In a statement published in the Wall Street Journal in January, over three thousand U.S. economists publicly said they support a carbon tax. Co-signers to that statement include four former chairs of the Federal Reserve. But Congress is proving tougher to convince.

CCL launched a lobbying blitz in June that put more than five hundred citizen lobbyists on Capitol Hill in search of new co sponsors for House Resolution 763. The group says the effort landed them 15 new
cosponsors for the bill – but none from Indiana. And so far, they’re all Democrats.

Meitus was part of that effort, meeting with Bloomington’s representatives Senators Todd Young and Mike Braun, as well as an aide from Representative Trey Hollingsworth’s office.

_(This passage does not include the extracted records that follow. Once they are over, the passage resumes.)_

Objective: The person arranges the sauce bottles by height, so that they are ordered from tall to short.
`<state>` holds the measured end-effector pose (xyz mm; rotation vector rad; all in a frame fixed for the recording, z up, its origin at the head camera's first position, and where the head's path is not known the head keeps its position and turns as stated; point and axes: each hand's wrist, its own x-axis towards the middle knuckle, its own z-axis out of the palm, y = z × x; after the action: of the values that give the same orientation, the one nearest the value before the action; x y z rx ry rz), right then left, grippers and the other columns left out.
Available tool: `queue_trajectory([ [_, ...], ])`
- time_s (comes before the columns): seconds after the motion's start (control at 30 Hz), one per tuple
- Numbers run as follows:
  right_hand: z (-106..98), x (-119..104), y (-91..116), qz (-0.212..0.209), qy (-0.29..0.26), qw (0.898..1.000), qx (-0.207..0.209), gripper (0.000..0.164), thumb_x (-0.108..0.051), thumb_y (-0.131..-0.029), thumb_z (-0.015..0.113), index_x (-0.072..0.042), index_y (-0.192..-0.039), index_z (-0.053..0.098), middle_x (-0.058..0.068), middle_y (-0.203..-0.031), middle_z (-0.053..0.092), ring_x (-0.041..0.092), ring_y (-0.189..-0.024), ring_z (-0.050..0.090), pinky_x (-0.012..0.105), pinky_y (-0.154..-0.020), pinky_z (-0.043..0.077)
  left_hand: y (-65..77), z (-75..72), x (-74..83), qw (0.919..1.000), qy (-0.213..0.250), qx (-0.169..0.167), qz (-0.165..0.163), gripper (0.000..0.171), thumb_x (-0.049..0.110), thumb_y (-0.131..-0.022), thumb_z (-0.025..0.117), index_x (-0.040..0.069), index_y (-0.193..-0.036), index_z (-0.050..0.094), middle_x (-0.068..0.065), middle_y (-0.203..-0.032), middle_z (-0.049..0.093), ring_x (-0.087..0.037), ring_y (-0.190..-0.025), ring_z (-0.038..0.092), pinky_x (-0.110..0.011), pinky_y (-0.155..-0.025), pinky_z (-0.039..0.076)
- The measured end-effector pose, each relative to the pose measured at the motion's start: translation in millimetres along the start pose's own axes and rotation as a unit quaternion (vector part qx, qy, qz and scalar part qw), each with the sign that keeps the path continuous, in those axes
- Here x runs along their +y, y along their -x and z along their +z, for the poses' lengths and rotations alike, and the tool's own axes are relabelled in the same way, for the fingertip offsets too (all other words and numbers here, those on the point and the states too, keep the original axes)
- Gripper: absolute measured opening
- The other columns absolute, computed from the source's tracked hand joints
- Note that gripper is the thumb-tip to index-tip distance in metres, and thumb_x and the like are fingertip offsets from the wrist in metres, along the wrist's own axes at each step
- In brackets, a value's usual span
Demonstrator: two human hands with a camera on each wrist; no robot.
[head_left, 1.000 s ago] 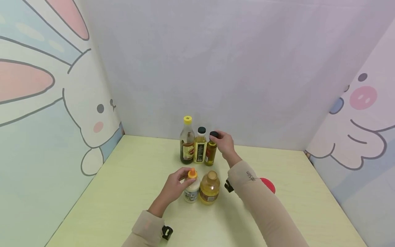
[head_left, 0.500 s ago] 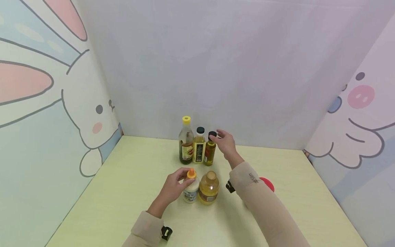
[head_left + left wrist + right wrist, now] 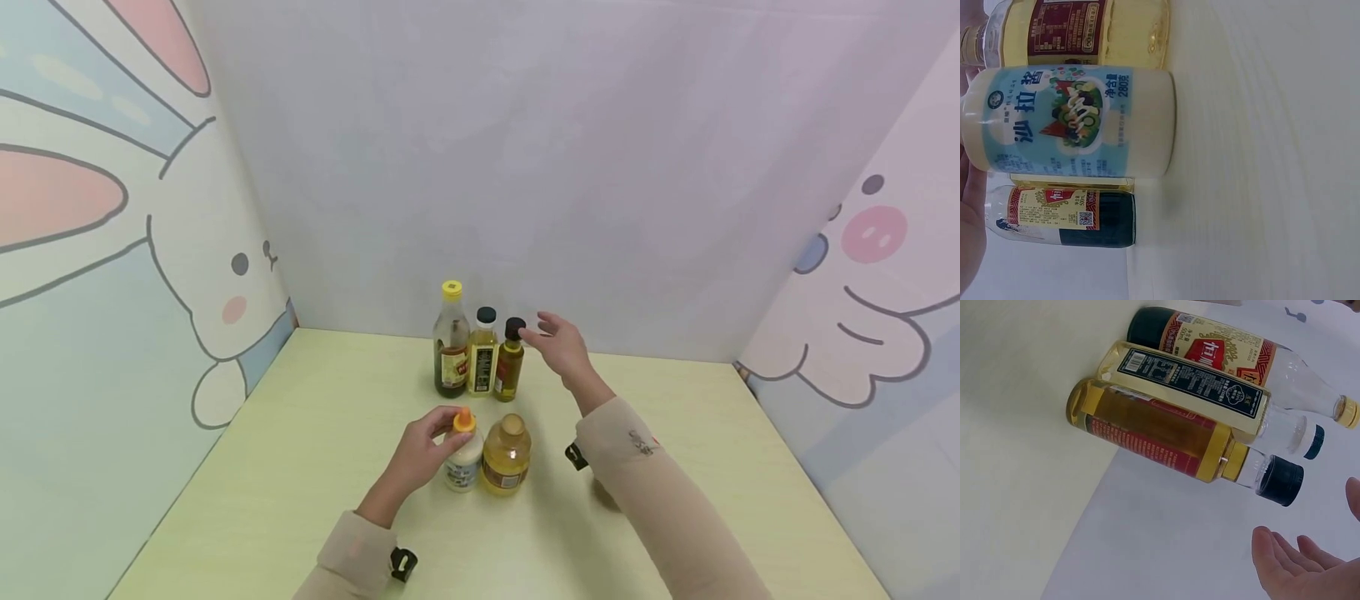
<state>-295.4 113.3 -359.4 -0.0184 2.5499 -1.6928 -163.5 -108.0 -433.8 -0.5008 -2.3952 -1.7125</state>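
My left hand (image 3: 442, 427) pinches the orange cap of a white salad-dressing bottle (image 3: 464, 463) standing at mid table; its blue label (image 3: 1063, 122) fills the left wrist view. A squat yellow bottle (image 3: 507, 457) touches its right side. Behind stand three bottles in a row: a tall dark one with a yellow cap (image 3: 452, 343), a yellow oil bottle with a black label (image 3: 483, 357) and a small amber bottle with a black cap (image 3: 511, 367). My right hand (image 3: 551, 335) hovers open just right of the amber bottle's cap (image 3: 1280, 480), fingers (image 3: 1285, 562) spread, not touching it.
The bottles stand on a pale yellow table (image 3: 300, 467). Cartoon-printed walls (image 3: 112, 292) close in the left, back and right sides. My right sleeve (image 3: 652, 492) lies over the table's right half.
My right hand let go of the amber bottle's black cap and drew back a little to the right, fingers spreading. Its sleeve now covers the red thing on the table. The left hand stayed put.
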Motion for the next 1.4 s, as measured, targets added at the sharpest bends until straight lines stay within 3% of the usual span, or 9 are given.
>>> queue_trajectory([
  [0.33,-19.8,3.5,15.0,-0.015,0.044,0.999,-0.016,0.065,-0.031,-0.096,0.064,-0.007,-0.15,0.036,0.018,-0.148,0.041,0.035,-0.132,0.042,0.051,-0.105,0.036,0.0,-2.5,4.7,0.9999,-0.005,-0.004,-0.012,0.029,0.001,-0.089,0.069,-0.005,-0.116,0.061,-0.017,-0.113,0.067,-0.033,-0.108,0.062,-0.046,-0.095,0.048],
  [0.43,-25.6,5.9,19.6,-0.021,0.054,0.998,-0.017,0.065,-0.031,-0.096,0.064,-0.006,-0.149,0.037,0.018,-0.147,0.043,0.035,-0.132,0.042,0.051,-0.105,0.037,-1.6,-0.8,-2.7,0.9999,-0.009,-0.003,-0.013,0.029,0.001,-0.089,0.069,-0.005,-0.117,0.061,-0.017,-0.114,0.067,-0.034,-0.108,0.062,-0.046,-0.095,0.048],
  [0.6,-33.4,7.5,28.4,-0.033,0.061,0.997,-0.02,0.064,-0.031,-0.096,0.064,-0.005,-0.149,0.037,0.019,-0.146,0.044,0.036,-0.131,0.043,0.052,-0.104,0.037,-5.5,4.3,-27.8,0.9999,-0.006,0.004,-0.014,0.032,0.001,-0.089,0.07,-0.003,-0.12,0.061,-0.015,-0.116,0.066,-0.032,-0.109,0.062,-0.045,-0.095,0.048],
  [0.77,-39.9,9.6,38.5,-0.042,0.082,0.996,-0.017,0.063,-0.03,-0.096,0.064,-0.004,-0.148,0.039,0.02,-0.144,0.045,0.036,-0.13,0.044,0.051,-0.103,0.039,-6.9,4.9,-42.2,1.0,0.001,-0.001,-0.003,0.033,0.011,-0.09,0.071,0.002,-0.121,0.062,-0.01,-0.116,0.067,-0.027,-0.11,0.062,-0.041,-0.095,0.048],
  [1.0,-49.9,12.1,52.1,-0.044,0.103,0.994,-0.013,0.063,-0.031,-0.096,0.064,-0.003,-0.147,0.039,0.019,-0.144,0.046,0.036,-0.13,0.044,0.052,-0.102,0.039,-8.1,4.0,-45.1,0.9998,-0.006,-0.006,0.017,0.034,0.019,-0.092,0.07,0.004,-0.122,0.062,-0.009,-0.116,0.067,-0.027,-0.109,0.062,-0.041,-0.093,0.049],
  [1.4,-63.3,23.1,71.6,-0.054,0.132,0.99,-0.01,0.06,-0.028,-0.096,0.065,0.001,-0.144,0.042,0.023,-0.138,0.051,0.038,-0.126,0.048,0.053,-0.1,0.041,-7.4,3.1,-39.3,1.0,0.004,-0.005,0.0,0.035,0.013,-0.09,0.071,0.003,-0.122,0.062,-0.01,-0.117,0.067,-0.027,-0.109,0.062,-0.041,-0.094,0.049],
])
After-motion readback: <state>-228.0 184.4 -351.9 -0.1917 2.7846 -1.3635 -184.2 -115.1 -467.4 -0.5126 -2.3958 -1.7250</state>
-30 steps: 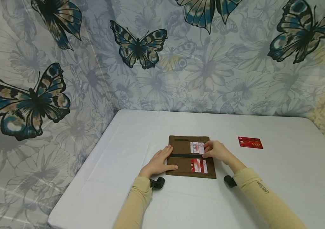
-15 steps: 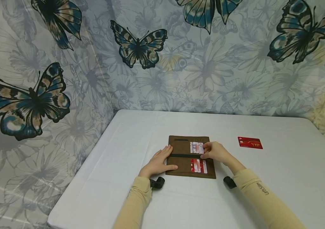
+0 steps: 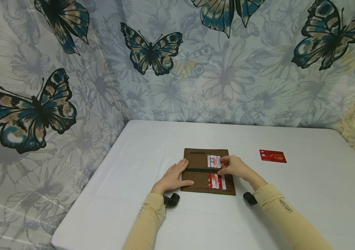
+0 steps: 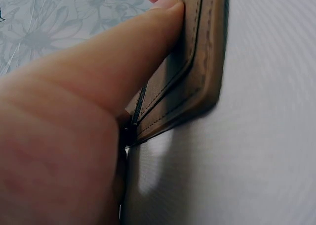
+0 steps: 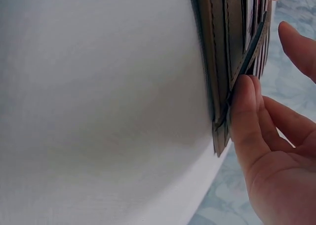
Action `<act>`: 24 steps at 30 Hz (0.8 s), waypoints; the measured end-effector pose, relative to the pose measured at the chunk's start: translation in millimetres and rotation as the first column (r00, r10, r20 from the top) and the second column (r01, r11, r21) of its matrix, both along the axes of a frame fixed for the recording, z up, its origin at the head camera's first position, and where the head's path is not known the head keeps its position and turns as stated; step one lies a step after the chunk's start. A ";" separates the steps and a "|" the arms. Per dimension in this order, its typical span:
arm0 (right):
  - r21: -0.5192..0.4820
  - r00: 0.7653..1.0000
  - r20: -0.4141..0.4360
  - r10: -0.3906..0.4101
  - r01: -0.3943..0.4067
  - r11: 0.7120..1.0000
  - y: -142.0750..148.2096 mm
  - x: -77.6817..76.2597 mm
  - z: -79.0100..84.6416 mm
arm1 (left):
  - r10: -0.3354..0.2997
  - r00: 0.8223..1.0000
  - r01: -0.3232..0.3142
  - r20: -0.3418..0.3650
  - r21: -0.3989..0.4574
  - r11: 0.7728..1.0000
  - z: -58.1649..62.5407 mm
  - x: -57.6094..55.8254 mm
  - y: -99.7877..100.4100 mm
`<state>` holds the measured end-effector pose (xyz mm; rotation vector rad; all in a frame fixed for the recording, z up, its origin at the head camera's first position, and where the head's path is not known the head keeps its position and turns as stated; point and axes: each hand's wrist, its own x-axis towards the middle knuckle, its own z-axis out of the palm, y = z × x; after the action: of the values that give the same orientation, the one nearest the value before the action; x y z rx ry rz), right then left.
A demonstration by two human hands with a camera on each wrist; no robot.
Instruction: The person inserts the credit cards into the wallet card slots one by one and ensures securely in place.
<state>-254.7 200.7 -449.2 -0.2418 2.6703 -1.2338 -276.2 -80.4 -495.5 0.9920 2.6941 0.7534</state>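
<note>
A brown wallet (image 3: 197, 187) lies opened flat on the white table, with a dark band across its fold. Several cards show in its pockets: pale ones (image 3: 213, 161) in the far half, red and white ones (image 3: 216, 181) in the near half. My left hand (image 3: 172, 178) rests on the wallet's left side, fingers extended and thumb on the near half. At the right side, my right hand (image 3: 235, 166) touches the wallet near the pale cards and the fold. In the right wrist view its fingertips (image 5: 244, 89) lie against the pocket edge; whether they hold a card is hidden.
A red card (image 3: 272, 156) marked VIP lies on the table (image 3: 152, 139) to the right of the wallet. Behind the table stands a patterned wall (image 3: 227, 90) with butterflies. Each wrist wears a small black camera (image 3: 250, 198).
My right hand has slid slightly left over the wallet, covering a little more of the pale cards. The left hand and the red VIP card stay where they were.
</note>
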 end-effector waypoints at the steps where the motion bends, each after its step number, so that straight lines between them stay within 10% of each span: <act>1: -0.001 1.000 0.001 0.002 -0.002 1.000 -0.1 -0.3 0.1 | 0.002 1.000 -0.002 0.002 -0.001 1.000 0.4 0.1 0.0; 24: -0.020 0.999 0.043 -0.003 0.004 1.000 1.1 -0.9 0.2 | 0.001 1.000 -0.001 0.008 -0.012 1.000 3.1 2.2 0.1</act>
<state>-255.6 201.8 -448.9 -0.2105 2.6245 -1.2526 -274.0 -80.4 -492.4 0.9821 2.6893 0.7388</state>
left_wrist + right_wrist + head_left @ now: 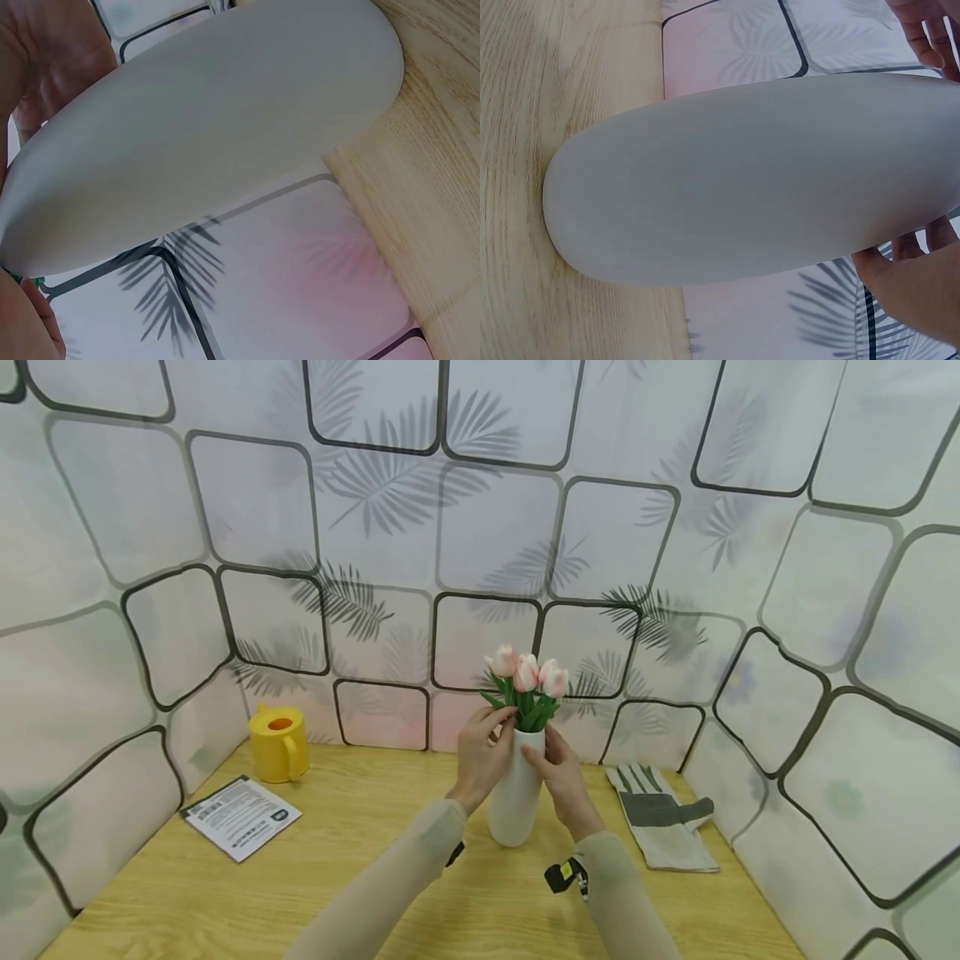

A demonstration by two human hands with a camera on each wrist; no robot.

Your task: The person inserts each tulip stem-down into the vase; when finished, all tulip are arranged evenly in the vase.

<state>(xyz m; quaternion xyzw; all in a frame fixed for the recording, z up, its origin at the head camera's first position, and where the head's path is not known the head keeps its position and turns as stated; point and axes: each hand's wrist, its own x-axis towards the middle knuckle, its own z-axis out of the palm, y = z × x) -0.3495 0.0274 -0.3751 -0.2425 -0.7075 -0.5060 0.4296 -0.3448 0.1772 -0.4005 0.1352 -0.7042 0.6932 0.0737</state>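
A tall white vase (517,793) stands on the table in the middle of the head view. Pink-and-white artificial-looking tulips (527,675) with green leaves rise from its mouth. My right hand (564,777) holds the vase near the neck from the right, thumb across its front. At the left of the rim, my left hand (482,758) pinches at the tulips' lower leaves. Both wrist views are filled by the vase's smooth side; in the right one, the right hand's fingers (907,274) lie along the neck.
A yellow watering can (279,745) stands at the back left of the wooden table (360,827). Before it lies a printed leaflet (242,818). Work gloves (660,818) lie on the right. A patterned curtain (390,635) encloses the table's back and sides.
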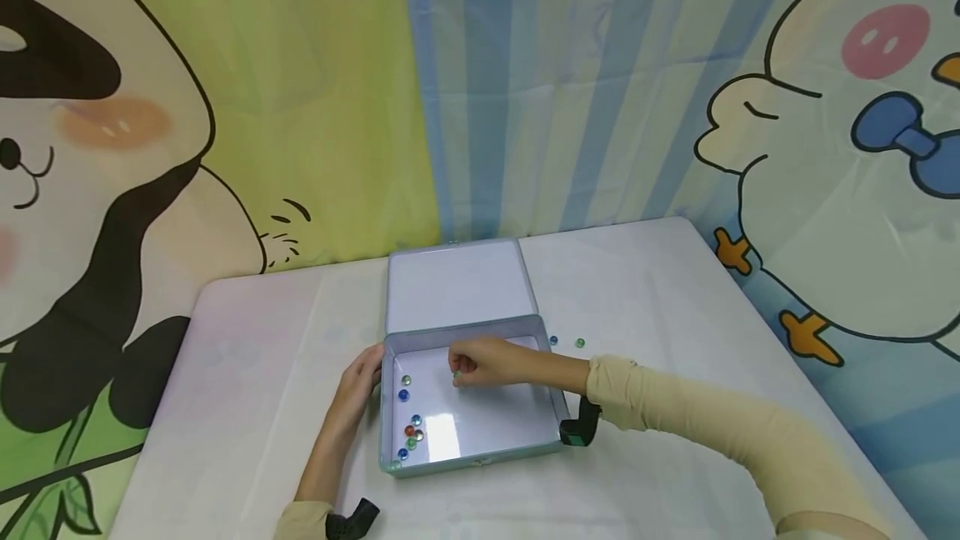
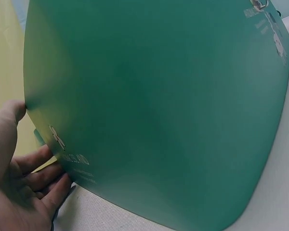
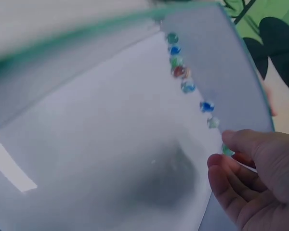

“I mean Senator Young, five or six years ago, wasn’t even acknowledging openly there was a climate change problem. His conversations with us have been very respectful, and while we have not gotten him to sign on yet, we do feel we are far closer to that end, and they are very respectful with us in this discussion,” Meitus said.

According to CCL, House Resolution 763 now has a total of 59 co-sponsors, which it says is more than any carbon pricing bill has ever had. But the bill will need support from another 159 representatives to pass out of the House.

Both Durisen and Meitus say carbon fee and dividend legislation will pass eventually, and they’re willing to keep lobbying until it does.

“People ask us, why do you keep banging your head against the wall, this isn’t gonna happen,” Mietus said. “We say we know it will happen when the time is right, we’re trying to make that time that is right, sooner rather than later.”

Citizen’s Climate Lobby is planning another lobbying push in Washington this November. Locally, a raft of volunteers works to keep carbon fee and dividend legislation in the forefront of legislators minds through emails and phone calls.